[Start of section]

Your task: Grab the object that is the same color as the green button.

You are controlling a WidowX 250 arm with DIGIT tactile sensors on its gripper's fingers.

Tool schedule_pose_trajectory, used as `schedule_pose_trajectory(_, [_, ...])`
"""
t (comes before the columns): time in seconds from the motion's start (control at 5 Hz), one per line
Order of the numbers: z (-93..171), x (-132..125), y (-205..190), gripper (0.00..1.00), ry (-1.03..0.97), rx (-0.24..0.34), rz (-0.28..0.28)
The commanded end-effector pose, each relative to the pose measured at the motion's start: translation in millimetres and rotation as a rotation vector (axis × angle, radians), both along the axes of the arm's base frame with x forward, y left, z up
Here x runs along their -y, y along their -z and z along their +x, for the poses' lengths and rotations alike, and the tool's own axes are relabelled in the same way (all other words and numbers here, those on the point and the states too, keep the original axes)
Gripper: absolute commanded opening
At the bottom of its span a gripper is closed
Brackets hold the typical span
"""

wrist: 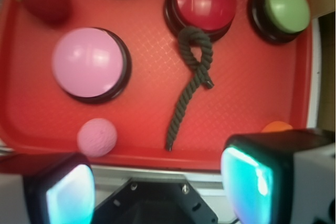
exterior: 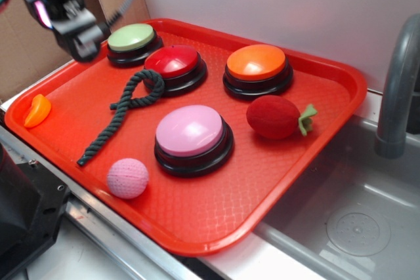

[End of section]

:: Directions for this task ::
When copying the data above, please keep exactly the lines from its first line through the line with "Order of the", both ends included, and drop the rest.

:: Your response ::
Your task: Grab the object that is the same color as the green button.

You are controlling a WidowX 250 arm with DIGIT tactile sensors on its gripper's fingers.

Tool schedule_pose_trajectory, used as `schedule_pose_trajectory(_, [_, ...])`
"""
t (comes before the columns): time in seconds from the motion's start (control at 5 Hz), one per line
Order of the numbers: z (-93..171), x (-132..125), y (-205..190), gripper (0.00..1.00), ry (-1.03..0.97), rx (-0.24..0.34), rz (-0.28..0.28)

This answer is now complete.